WELCOME, N.C. — Team owner Richard Childress has been inexplicably coy about the presumed upcoming announcement that Austin Dillon will drive the No. 3 Chevrolet in the NASCAR Sprint Cup Series next year, but that hasn’t stopped people from talking about it — people including Austin Dillon.
As he accepted his NASCAR Nationwide Series championship trophy Monday night in Miami Beach, Dillon, Childress’ grandson, offered an emotional good-bye from the stage to the team members who helped propel him to his second title at the NASCAR national series level.
Earlier in the day, over lunch with reporters, Dillon talked about the difficulties the transition to the NASCAR Sprint Cup Series might bring.
“It’s going to be tougher, obviously,” Dillon said. “I’d like to go out there and win every race and set the world on fire, but you have to set realistic goals. I think what we’ve gone through for four years (in the NASCAR Camping World Truck Series and NASCAR Nationwide Series) is really going to prepare me for that. We’re going to fight hard for anything we can do, and we’ll take little victories as we go.
“I’m excited. The Sprint Cup Series is going to be tough, but you’ve just got to hit it head-on and jump in there. The good thing is I have those rookie stripes next year. I am focused on finishing races, so I do have some mulligans with the yellow stripes. I need to go out there and get to the edge, to the limit of those cars — try and find it. I can’t just go out there and run every lap and not be trying to make things happen. You’ve got to go after it and find the edge of those cars somehow.”
Dillon drove the No. 3 to a championship in the truck series two years ago, and this year he won the NNS title in a No. 3 Chevrolet Camaro. He understands that driving the No. 3 in the NASCAR Sprint Cup Series wouldn’t be without controversy.
Dale Earnhardt won six of his seven championships in the No. 3 RCR Chevy. If Dillon is in the No. 3 next year, will fans gravitate to him the way they did to Dale Earnhardt Jr. after his father’s death at Daytona in 2001?
“I’m a huge Junior fan myself,” Dillon asserted. “I think Junior not only has fans because of what he’s done, [but] I think it’s because of the person he is, too. I was jumping up and down pulling for him the other night (in the season finale at Homestead, during an intense late-race battle for second against Matt Kenseth). I thought he was going to win that race. They were racing so hard. I wish he would have got clear, because I think he would have got to the lead. He fights hard, and he wants it just as bad for his fans as they want it for him.

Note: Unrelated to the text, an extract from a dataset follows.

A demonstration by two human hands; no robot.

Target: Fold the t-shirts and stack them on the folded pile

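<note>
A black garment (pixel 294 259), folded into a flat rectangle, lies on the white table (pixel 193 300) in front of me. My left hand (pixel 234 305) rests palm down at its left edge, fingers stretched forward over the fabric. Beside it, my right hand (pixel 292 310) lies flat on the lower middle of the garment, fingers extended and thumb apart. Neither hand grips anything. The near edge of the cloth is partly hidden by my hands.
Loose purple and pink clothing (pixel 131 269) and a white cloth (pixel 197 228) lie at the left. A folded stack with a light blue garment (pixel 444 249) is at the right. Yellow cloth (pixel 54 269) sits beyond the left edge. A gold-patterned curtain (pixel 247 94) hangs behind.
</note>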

“As far as them gravitating to me, I think there’s going to be some lovers, some haters… there’s going to be a little bit of everything. I really enjoy the support from our fans. It’ll be interesting to see. Every time we got the lead in that 3 car [in the NASCAR Nationwide Series], people were standing up in the stands, especially when you go to Talladega or Daytona and take the lead.”
If Dillon drives the No. 3 in NASCAR Sprint Cup, brother Ty Dillon, who ran the No. 3 in the truck series this year, will have to choose another number when he graduates to the NASCAR Sprint Cup Series, likely two years from now. Ty has a clear preference.
“I love the number 41,” Ty Dillon said after accepting his truck series runner-up trophy Monday night. “It’s very sentimental to me. So if nobody snags it by the time I get there, I might have the opportunity to run it…
“That number just means a lot to me, because my grandfather started this whole thing at Bowman Gray Stadium, and that was the number he ran there. If I could choose, that’s what I’d want.”
Kurt Busch will drive the No. 41 Chevrolet for Stewart-Haas Racing next season, but two years down the road, who knows? He may be open to negotiations.